Starring: Michelle Pfeiffer, Rupert Friend, Kathy Bates
Directed by: Stephen Frears (‘The Queen”)
Written by: Christopher Hampton (“Atonement”)
If you thought the term “cougar” could only be used as a reference in pop culture to describe women like Demi Moore and Mariah Carey who pursue younger men, then the film “Chéri,” based on the novel by early 20th century French writer Sidonie-Gabrielle Colette, proves you’re a few decades late.
Set in 1920s Paris during the belle époque era, “Chéri” follows Lea de Lonval (Michelle Pfeiffer), a well-to-do courtesan (a classy name for a swanky prostitute) who falls in love with an enchanting young man named Chéri (Rupert Friend, who looks like a gothic version of Orlando Bloom).
Chéri’s mother Madame Charlotte Peloux (Kathy Bates), a retired courtesan and former rival of Lea, allows the rendezvous to happen since she knows her son will be in good hands and obtain the sexual experience he needs before settling down. The affair would also help Lea keep her status as one of the most desired escorts in Paris.
But what is supposed to be a casual relationship for both Lea and Chéri turns out to be a lot more. Six years later, the couple is still together in what is described as a “soothing routine of habit.” Their love dissolves, however, when Charlotte forces him into an arranged marriage with a woman his own age since the Madame desperately wants grandchildren. While Lea knew the day would come when Chéri would leave the nest, she is devastated but hides her emotions well. “It’s her turn now,” she says to her young lover before letting him go.

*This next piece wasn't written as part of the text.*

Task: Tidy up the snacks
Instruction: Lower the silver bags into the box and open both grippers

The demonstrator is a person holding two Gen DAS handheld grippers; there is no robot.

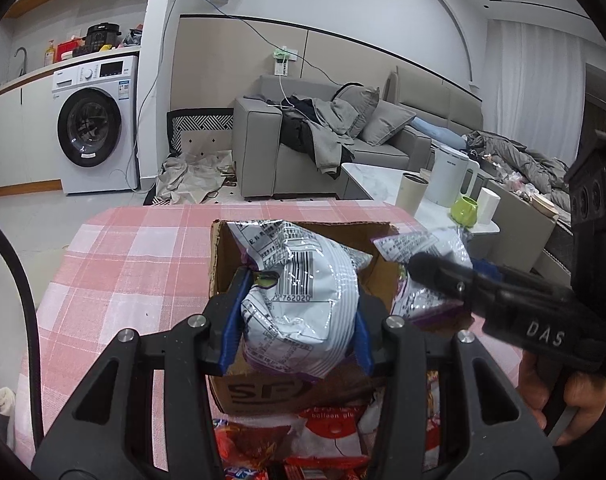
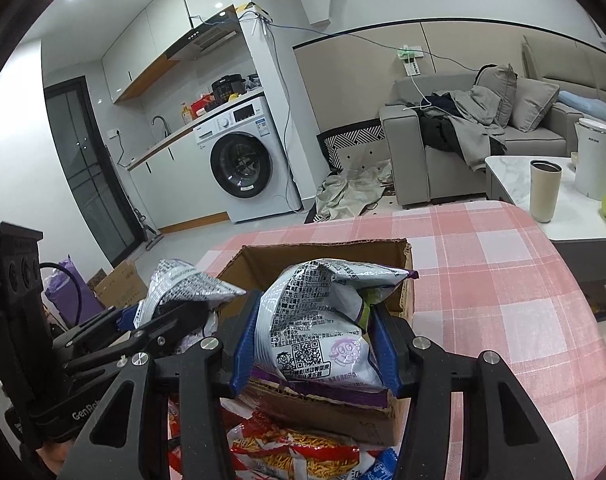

Chéri, too, finds it hard to let go of his past the longer he stays in his dreary marriage. All he can think about is his time with Lea and eventually returns to her like a lost little boy. It’s during these scenes of self-pity and overall misery that make “Cheri” hard to bear after a while. It’s not enough that Pfeiffer gives a fine performance as this woman of a “certain age,” and that Bates steals most of the show with a vivacious personality, the era piece doesn’t capture the same romanticism as the last time director Stephan Frears and screenwriter Christopher Hampton collaborated for 1988’s “Dangerous Liaisons,” which earned Pfeiffer her first of three Academy Award nominations.
Pfeiffer shouldn’t be returning to the big dance this year, although stranger things have happened. “Chéri” is cinematically beautiful with all the pomp and circumstance it delivers in costume and setting. The story, however, feels like a cheap one-night stand rather than a daring love story and is not as overly tragic as it makes itself out to be.